For awhile I tried to stop dating and it was fun. I felt free, in control and I was obligated to no one. The whole idea of seeing who and doing what I wanted was fun and all until I began spending a chunk of my time with one person, hoping that eventually the dating would turn into something more exclusive. Instead I kept coming across boys who weren’t ready to commit. The kind of boys who were never straight forward about not wanting to be serious but wanting me to focus on no one but them. Instead they’d do everything one in a relationship would do until eventually their true colors showed. I don’t even want to tell you guys about the time I spent 3 years of my life talking to this one guy on and off. His favorite line was always, “one day,” and the day never came.

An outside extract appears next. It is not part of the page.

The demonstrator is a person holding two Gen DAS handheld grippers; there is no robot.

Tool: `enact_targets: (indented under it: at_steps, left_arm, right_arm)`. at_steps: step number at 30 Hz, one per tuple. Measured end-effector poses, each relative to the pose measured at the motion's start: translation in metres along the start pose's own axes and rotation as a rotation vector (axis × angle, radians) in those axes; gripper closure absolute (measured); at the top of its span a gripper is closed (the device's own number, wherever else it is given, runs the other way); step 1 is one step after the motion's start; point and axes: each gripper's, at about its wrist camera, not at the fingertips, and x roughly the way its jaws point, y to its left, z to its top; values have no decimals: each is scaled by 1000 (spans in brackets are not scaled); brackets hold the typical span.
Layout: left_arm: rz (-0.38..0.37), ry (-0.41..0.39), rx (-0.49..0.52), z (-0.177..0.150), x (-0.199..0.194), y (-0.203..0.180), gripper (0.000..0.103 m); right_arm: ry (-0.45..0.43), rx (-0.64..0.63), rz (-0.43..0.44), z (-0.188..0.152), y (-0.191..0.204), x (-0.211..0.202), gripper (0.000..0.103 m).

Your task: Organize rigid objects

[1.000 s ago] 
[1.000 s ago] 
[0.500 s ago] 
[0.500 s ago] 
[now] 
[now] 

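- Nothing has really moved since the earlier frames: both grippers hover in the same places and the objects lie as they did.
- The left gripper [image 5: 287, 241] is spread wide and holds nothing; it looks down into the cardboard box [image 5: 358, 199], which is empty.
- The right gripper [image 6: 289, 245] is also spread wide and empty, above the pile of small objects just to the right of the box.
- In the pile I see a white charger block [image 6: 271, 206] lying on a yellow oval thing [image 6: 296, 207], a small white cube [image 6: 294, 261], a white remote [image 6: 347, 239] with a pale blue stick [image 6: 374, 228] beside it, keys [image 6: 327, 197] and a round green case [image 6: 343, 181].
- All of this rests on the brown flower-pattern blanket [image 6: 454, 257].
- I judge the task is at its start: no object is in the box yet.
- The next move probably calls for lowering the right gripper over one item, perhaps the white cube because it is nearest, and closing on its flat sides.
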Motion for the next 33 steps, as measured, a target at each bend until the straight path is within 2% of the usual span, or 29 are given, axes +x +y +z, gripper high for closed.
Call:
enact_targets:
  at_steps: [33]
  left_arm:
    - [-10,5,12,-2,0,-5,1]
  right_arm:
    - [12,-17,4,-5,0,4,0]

What I got instead was a guy who wanted his cake and to eat multiple women’s too, but would also jump down my throat if I tried to move onto someone new.
Eventually I did move on, coming across guys I had faith in; faith to not be complete assholes and honest about how they were feeling and who they were seeing. Failure kept coming again and again until I finally decided I’d rather give up dating all together. For 6 years I’ve been single, as in no relationship with an official title on it, for almost 3 years I’ve given up dating and If we add sex into the equation I’ve basically been celibate for 2 years (if we aren’t counting that one time I slipped up). I’ve tried to entertain the thought of dating again, but I have absolutely no interest or faith in the world of love. The trouble you have to go through of first meeting someone, then deciding if they are worth going out is already too much. Then having to go through the process of finding out if they’re a prince or the frog, I’m over!
I sometimes wonder if it’s bad that I no longer want to date or care if I don’t meet a man until I’m 50. Have I gotten to the point where I’m way too happy to be to myself? I remember the days I would jump when an attractive guy wanted to make me smile and spend time with me. Now I roll my eyes and feel disgusted inside. I don’t even get aroused anymore or have the energy to entertain anyone’s sexual advances.
Dating isn’t for everyone and I realized I’m one of those people and I’m okay with that. I don’t mind being the single girl in the room. I don’t need to have a guy around to feel like I’m attractive or to bring some joy into my life; something I used to think in the past. Being single for as long as I have has shown me how I would let relationships cloud my judgement, lower myself as a woman and keep me from finding myself. I was the girl that would settle for whatever and when men approach me, including those from my past, I think they still see me as the girl who will settle for anything; the girl that is easy. I’d rather spend my time learning who I am as a woman, accomplishing things I thought I couldn’t, focusing on my career and being a mom.
Maybe one day I’ll date again and find my person but for now I want to enjoy life they way I feel is right.